How many tests do you carry out per day?

We are currently carrying out around 50 tests per day, although the number of samples is set to increase.

Can you briefly explain how the test procedure works?

It is a molecular biological test in which we detect nucleic acids of the virus, i.e. the viral genetic material. First we isolate these nucleic acids from the patient sample, then they are amplified in several cycles in a machine. Fluorescent dyes are used to determine whether the test is positive or not. The process is called "real-time reverse transcriptase polymerase chain reaction", or RT-PCR for short.

Your research focuses on the investigation of antibiotic resistance, for example the spread of multi-resistant bacteria, so-called hospital germs. What is the difference between combating viruses and bacteria?

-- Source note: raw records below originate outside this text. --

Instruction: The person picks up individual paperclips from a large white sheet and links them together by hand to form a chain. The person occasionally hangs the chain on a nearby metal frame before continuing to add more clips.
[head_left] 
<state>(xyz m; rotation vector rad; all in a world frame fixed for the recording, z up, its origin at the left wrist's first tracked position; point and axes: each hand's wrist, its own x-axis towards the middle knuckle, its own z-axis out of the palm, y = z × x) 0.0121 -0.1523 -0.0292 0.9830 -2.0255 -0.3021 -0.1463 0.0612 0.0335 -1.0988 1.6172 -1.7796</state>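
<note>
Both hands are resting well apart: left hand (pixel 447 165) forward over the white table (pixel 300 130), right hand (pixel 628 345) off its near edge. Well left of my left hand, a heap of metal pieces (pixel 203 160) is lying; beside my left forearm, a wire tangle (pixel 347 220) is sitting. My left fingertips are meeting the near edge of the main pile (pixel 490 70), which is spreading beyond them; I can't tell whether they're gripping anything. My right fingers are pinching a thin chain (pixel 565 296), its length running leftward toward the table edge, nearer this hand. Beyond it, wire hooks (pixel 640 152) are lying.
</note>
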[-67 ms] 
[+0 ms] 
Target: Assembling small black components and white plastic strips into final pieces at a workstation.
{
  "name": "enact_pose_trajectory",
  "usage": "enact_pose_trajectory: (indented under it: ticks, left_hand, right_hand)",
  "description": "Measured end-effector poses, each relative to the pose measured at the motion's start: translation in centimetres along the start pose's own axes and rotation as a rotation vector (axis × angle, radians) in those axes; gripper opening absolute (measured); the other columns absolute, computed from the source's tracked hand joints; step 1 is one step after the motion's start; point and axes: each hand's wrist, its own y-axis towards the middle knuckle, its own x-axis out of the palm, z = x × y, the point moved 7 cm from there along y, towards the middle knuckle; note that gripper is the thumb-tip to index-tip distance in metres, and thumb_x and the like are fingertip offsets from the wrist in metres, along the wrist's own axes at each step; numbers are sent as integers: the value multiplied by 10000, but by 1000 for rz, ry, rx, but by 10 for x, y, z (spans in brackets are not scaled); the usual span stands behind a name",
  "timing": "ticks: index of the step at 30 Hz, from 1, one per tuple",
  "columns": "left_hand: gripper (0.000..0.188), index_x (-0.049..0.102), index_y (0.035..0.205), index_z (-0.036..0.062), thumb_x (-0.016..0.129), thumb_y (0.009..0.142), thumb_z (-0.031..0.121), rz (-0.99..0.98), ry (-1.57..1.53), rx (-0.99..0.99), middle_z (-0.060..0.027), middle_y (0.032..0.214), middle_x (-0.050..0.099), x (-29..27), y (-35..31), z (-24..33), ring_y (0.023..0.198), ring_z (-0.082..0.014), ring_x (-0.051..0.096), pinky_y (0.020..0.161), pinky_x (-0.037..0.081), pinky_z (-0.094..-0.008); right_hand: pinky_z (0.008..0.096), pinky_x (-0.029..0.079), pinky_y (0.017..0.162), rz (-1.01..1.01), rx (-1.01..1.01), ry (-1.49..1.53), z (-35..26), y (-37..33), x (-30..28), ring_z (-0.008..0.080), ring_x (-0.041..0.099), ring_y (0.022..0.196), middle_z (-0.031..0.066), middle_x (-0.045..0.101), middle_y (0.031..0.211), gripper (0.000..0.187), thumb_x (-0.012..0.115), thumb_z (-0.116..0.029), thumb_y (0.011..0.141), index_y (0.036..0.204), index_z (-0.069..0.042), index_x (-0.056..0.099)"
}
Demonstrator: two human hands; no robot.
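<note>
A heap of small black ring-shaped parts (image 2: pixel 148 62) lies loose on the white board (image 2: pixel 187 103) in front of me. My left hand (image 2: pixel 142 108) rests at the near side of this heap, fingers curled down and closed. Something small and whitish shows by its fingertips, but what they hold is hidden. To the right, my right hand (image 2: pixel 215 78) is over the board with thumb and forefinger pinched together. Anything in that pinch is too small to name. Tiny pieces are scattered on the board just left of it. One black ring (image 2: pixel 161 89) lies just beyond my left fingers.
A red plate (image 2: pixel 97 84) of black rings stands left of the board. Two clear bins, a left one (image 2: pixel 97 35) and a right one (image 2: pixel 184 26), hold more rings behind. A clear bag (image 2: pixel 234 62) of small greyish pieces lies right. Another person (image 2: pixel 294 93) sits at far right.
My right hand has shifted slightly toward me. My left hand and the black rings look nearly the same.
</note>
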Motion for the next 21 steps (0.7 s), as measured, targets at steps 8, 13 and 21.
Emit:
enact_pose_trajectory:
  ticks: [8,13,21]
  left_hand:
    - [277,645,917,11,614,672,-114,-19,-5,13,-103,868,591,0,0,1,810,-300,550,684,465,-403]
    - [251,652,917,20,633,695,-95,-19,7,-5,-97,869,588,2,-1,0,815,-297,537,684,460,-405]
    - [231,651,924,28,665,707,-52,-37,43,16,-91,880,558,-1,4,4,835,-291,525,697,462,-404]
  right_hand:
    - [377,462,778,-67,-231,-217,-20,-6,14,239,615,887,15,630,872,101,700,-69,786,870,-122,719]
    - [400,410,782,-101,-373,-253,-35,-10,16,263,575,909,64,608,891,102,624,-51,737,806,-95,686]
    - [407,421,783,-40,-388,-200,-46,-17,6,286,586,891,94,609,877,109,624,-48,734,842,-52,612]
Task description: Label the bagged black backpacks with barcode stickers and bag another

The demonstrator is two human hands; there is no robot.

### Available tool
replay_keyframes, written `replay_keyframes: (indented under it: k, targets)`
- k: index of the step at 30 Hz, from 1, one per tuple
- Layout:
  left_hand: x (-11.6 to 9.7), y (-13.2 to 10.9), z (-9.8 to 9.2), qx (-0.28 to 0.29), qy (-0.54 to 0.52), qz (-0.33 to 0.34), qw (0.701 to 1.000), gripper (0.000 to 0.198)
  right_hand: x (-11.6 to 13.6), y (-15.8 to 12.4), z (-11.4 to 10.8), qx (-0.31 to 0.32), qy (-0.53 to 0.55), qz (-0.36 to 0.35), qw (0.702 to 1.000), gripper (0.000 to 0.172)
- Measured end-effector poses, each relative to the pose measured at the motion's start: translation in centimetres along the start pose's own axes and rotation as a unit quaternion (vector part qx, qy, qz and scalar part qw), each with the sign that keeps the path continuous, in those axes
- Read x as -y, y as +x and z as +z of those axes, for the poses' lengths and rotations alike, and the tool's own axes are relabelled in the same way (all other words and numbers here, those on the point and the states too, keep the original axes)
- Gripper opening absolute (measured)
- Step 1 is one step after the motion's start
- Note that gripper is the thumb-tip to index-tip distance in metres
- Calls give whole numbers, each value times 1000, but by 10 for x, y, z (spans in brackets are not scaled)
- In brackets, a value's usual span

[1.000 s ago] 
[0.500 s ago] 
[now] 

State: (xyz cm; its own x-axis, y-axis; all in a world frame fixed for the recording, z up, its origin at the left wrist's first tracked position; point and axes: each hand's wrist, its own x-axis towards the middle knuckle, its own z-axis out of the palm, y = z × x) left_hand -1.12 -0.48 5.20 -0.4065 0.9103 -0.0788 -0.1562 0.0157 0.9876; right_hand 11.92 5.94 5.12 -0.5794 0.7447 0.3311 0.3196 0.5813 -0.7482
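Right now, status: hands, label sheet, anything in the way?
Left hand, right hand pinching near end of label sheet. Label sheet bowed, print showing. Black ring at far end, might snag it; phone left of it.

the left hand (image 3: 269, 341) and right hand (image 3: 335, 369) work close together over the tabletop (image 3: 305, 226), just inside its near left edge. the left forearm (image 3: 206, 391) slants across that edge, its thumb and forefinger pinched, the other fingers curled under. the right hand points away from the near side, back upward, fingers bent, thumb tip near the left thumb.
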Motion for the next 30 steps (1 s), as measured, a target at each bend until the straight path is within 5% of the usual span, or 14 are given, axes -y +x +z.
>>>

Bacteria are fairly easy to cultivate and can be analysed using a variety of methods. We usually have several antibiotics that are effective. Even with multi-resistant strains, there are usually reserve antibiotics that can be used. Viruses are mainly examined using molecular biological methods; virus cultivation is rarely carried out today and is time-consuming. Unfortunately, we only have very few virustatics, i.e. active substances that inhibit the replication of viruses and that we can use to treat infections. There are a few interesting candidates for coronaviruses - studies are currently being conducted to investigate the extent to which they offer a clinical advantage.

Which direction do you think is particularly promising?

There is Remdesivir, a drug that was originally developed against Ebola and belongs to the class of nucleoside analogues. These are active substances that prevent the genetic material of the virus from being replicated in a cell. It was not very effective against Ebola, but in laboratory studies it has shown good efficacy against SARS-CoV-2. There is also initial clinical data, mainly from individual case reports, which at least look promising. However, we will only know whether Remdesivir works as well as hoped in a few months' time, when data from the larger ongoing studies are available.

How do you rate the chances of finding a virus inhibitor against the coronavirus in the coming months?

I'm currently placing the greatest hope in Remdesivir, because development is already quite advanced and it's not a completely new drug. But I doubt that it will be available to many patients outside of trials in the near future. There are also other trials with already known drugs that were actually developed for other medical indications. This is known as "drug repurposing", i.e. the use of a known active ingredient for a different purpose. In laboratory tests, for example, chloroquine, an antimalarial drug, or teicoplanin, an antibiotic, are effective against coronaviruses. However, it must be emphasised: The extent to which these substances really provide a therapeutic benefit for patients with COVID-19 is still unclear.